# Siamese or Burmese Cats Wanted 8+ years



## lisapc (Feb 20, 2012)

We have recently lost or Chocolate burmese Quigley and are looking to adopt either 2 siamese or burmese cats of 8 years or over. Do you know of any ? Will travel upto 50 miles (in Essex). Thanks Lisa


----------



## lymorelynn (Oct 4, 2008)

Have you looked at the breed club sites?


----------



## lisapc (Feb 20, 2012)

Yes I have thank you. Cant find any available at the moment


----------



## rose (Apr 29, 2009)

Daft question, but why do you want them to be over 8 years old? You would be able to get some ex breeding queens most probably but they would be more like 5 years old.


----------



## lisapc (Feb 20, 2012)

We plan to retire in the next 7 or 8 years and go travelling. We wouldnt be able to do this if we still had aniimals


----------



## jill3 (Feb 18, 2009)

You could try looking on preloved or pets 4 homes websites.
Good luck in your search.
Also well done for planning a head.
We want more Holidays when we retire but can't live without cats so big problem
I know when we get too old we will foster


----------



## lisapc (Feb 20, 2012)

Thanks, Ive already been looking there, but will continue to do so


----------



## kelly-joy (Oct 14, 2008)

Try Patsy at Rushden Persian Rescue she has both Burmese and Siamese in at the moment she just hasn't had time to put them on her website yet

Also try
Asian cats looking for new homes, Asian Group Cat Society Welfare and Rescue
Burmese Cat Club
Burmese Cat Society Welfare and Rescue
bombayandasianselfbreedclub.org
www.orientalcatassociation.org | Oriental Cat Association.
U.K.Siamese cat Rescue,rehoming and welfare,neuter,lost,found

SIAMESE: LILAC POINT SIAMESE CAT SOCIETY - RESCUE
Tel: 01277 622734

SIAMESE: SEAL POINT SIAMESE CAT CLUB - RESCUE (SUSSEX)
Tel: 01903 744301
SIAMESE CAT ASSOCIATION - RESCUE (SUFFOLK)
Tel: 01895 252897 or 01359 259652
SIAMESE CAT SOCIETY of SCOTLAND - RESCUE (SCOTLAND)
Tel: 01546 886392 (please call after 7pm - thank you!)
Email: [email protected]
Website: www.siamese-scotland.co.uk/Welfare & Rescue.html
SIAMESE RESCUE (CARDIFF & S. WALES)
Tel: 01443 673493
SIAMESE RESCUE (N.W. ENGLAND)
Tel: 0114 272 5318
SIAMESE RESCUE (N.E. ENGLAND)
Tel: 01388 835585
SIAMESE: MIDSHIRES SIAMESE CAT ASSOCIATION 
Tel: 01530 263343
Email: [email protected] 
Website: Midshires Siamese Cat Association, based in the Midlands, UK and affiliated with the GCCF
SIAMESE RESCUE (READING AREA)
Tel: 01189 666239
Email: [email protected]


----------



## lisapc (Feb 20, 2012)

Wow, thanks for the extensive list. There are a few there that I hadnt tried, I'll get on to it now. Thank you for posting them for me


----------



## kelly-joy (Oct 14, 2008)

No problem, good luck


----------



## melyd (Mar 19, 2012)

Hello

If you go to the Burmese Cat Club rehoming site and look at the ad for a new home for a family of 3 you will see a photo of my babies. 2 girls and a boy. I am hoping to emmigrate in May so desperate to find a special home before I can leave. They all 7 years old.

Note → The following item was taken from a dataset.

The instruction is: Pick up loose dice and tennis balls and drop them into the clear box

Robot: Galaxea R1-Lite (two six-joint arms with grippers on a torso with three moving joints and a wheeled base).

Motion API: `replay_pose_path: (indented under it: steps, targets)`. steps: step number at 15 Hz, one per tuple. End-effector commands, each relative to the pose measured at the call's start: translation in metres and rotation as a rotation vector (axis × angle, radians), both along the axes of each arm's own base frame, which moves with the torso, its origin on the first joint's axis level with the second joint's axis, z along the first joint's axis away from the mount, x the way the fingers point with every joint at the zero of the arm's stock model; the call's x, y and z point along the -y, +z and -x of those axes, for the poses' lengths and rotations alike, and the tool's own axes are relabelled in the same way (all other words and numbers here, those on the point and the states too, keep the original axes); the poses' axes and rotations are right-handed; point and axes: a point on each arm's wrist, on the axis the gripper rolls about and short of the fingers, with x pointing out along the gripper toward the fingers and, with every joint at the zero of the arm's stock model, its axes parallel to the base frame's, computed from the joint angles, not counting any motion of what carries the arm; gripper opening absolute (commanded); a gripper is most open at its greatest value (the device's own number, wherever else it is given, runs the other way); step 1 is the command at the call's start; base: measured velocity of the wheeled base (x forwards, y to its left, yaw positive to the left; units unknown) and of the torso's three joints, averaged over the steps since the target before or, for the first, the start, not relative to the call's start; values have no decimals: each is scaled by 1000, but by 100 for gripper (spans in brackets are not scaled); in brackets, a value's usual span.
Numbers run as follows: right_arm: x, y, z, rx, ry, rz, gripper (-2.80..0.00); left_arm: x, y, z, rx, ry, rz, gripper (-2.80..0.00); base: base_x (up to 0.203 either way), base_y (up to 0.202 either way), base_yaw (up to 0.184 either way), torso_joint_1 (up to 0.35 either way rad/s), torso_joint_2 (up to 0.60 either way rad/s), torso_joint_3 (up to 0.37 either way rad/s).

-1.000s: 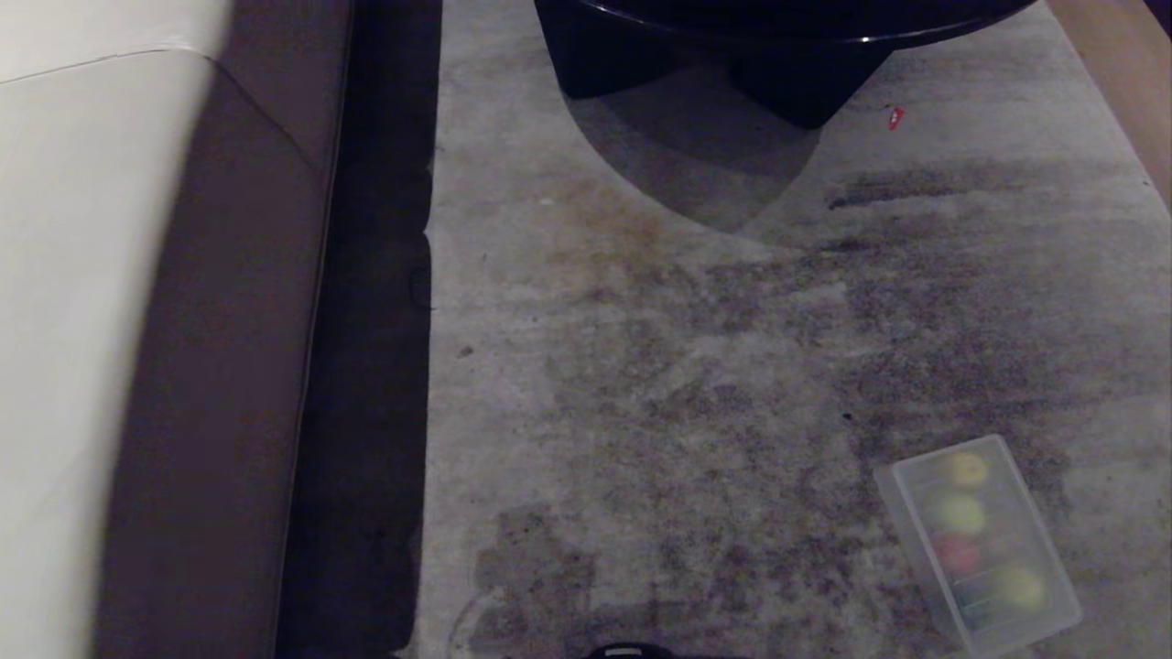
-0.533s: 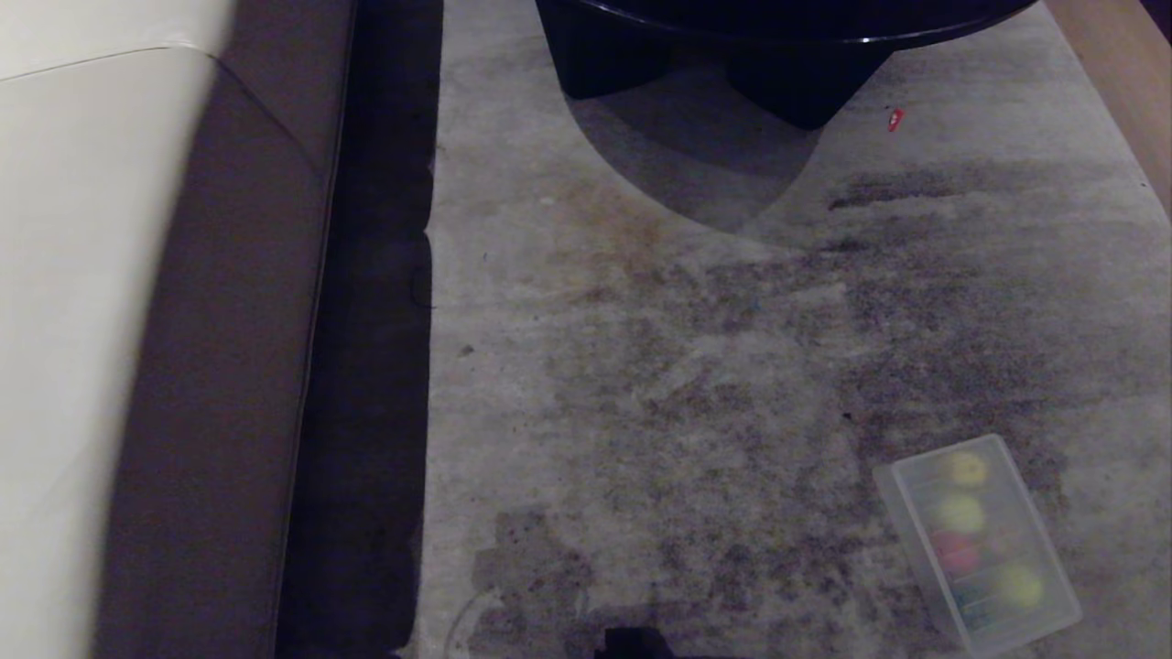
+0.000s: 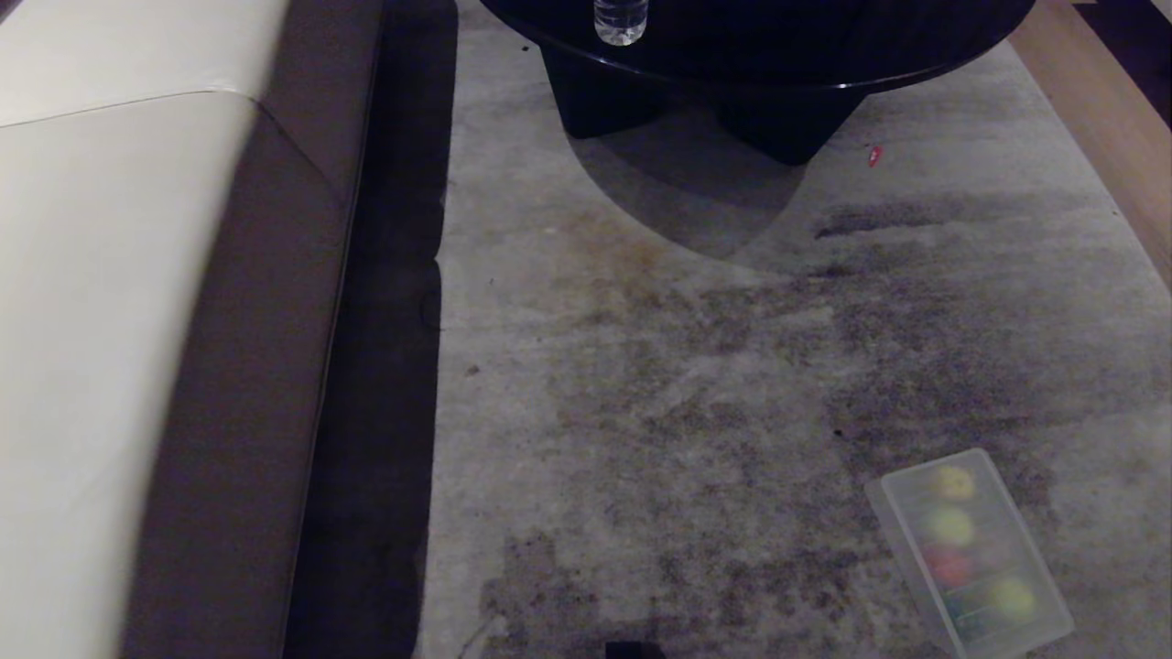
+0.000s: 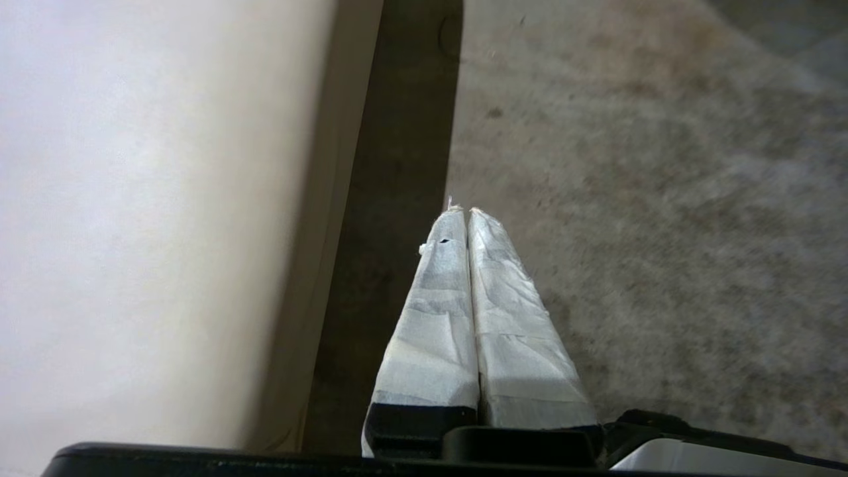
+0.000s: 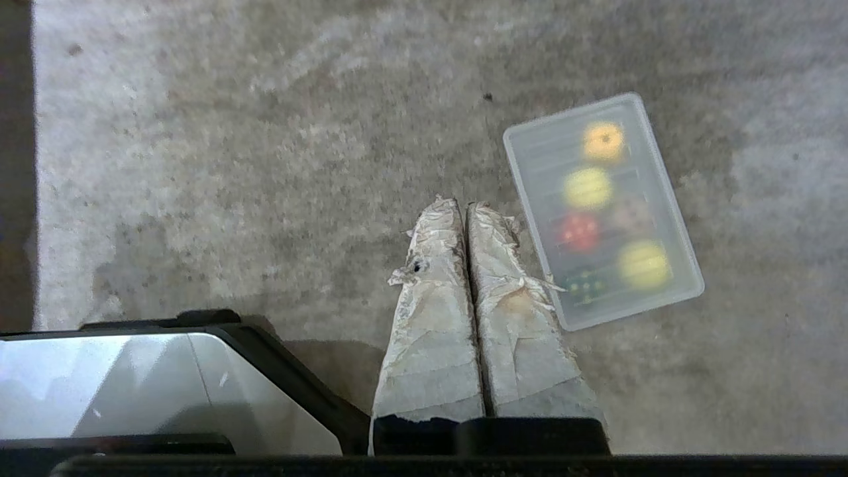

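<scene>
The clear box (image 3: 881,502) lies on the grey rug at the near right of the head view. Blurred through its frosted plastic show a yellow die (image 5: 603,141), a red die (image 5: 578,232), a dark green die (image 5: 586,286) and two tennis balls (image 5: 587,187) (image 5: 644,264). Every die and ball in sight is inside the box (image 5: 523,172). My right gripper (image 5: 462,204) hangs shut and empty above the rug, just beside the box's long side. My left gripper (image 4: 466,211) is shut and empty over the rug's edge by the sofa. Neither gripper appears in the head view.
A cream sofa (image 3: 110,275) runs along the left, with a dark gap (image 3: 385,366) between it and the rug. A black round table (image 3: 760,46) with a water bottle (image 3: 620,18) stands at the far side. A small red scrap (image 3: 875,156) lies near it. Wooden floor (image 3: 1099,110) borders the right.
The whole head view has tilted upward, so the table top and the bottle now show. The box and its contents have not moved on the rug. Both grippers stay shut.
</scene>
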Motion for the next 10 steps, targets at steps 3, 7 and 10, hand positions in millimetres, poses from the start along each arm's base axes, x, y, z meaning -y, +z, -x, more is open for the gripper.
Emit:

I have always had 2 burmese before and now 3, I can honestly say I find no difference in taking care of them...you just need a big lap for them to snuggle up to.

I am rehoming them through the Burmese Cat Club so please get in touch. They are in Birmingham with me but if you travel up to see them I will always bring them to you once home checks carried out etc.

They are beautiful, take a look and get back to me either here or through the cat club.

Regards
Melyd


----------



## cebailey (Apr 3, 2012)

Melyd

Have you had much interest from people who want to give your 3 cats a new home? My family have always owned burmese and I absolutely adore them. I have not been in a position to have a cat until now but I now have flexible working hours and am desperate to finally have a cat or cats in my life! I am not in any rush but just thought I would make tenative enquiries.

We live in Nottingham and although we aren't in the centre, I can't claim we are rural. We have large garden and a cat flap already fitted!

I wondered if any of the cats have any existing health conditions which may prevent me from gaining insurance?

Are they micro-chipped?

Just as and aside, are there financial constraints or circumstances preventing you from taking the cats with you? I used to be a Pet Travel Consultant and could give you some good advice on taking the cats with you!

Anyway, drop me a line if you get the chance. I would like to know how you get on.

Thanks 

Charlie (Charlotte)


----------



## MelMac (Mar 2, 2013)

lisapc said:


> We have recently lost or Chocolate burmese Quigley and are looking to adopt either 2 siamese or burmese cats of 8 years or over. Do you know of any ? Will travel upto 50 miles (in Essex). Thanks Lisa


Hi,

I am not sure where you are in your search but I unfortunately have a female burmese (light brown) that I need to rehome. Morpeth is just over 8 years old born 11.11.03. I have had her and her sister since they were kittens and they were the best of friends until about 18 months ago. We were away at the time so we are not sure what happened but they no longer get along. They are prone to fighting each other on a daily basis. They are both fine on their own, just not together. I have tried everything from prosaic for cats to pheromone diffusers and the vet has confirmed that their behaviour is not health related. The issue has lately gotten worse with Morpeth taking to not using the litter tray. The reason I believe she is not using her litter tray all the time is that she is nervous that the other cat is going to attach her. I am very sad to have to rehome her but it is not much of a life for either of them in this current state.

For reference although she can be stand offishes she does love to sit on laps and is very affectionate when she feels comfortable with someone. She does not like load noises so a busy house would not be good.

If you are interested please let me know I would be happy to send you photos or even meet. I live in London.


----------



## merlin12 (Jun 24, 2011)

I really hope you all can help each other and your cats can find homes.


----------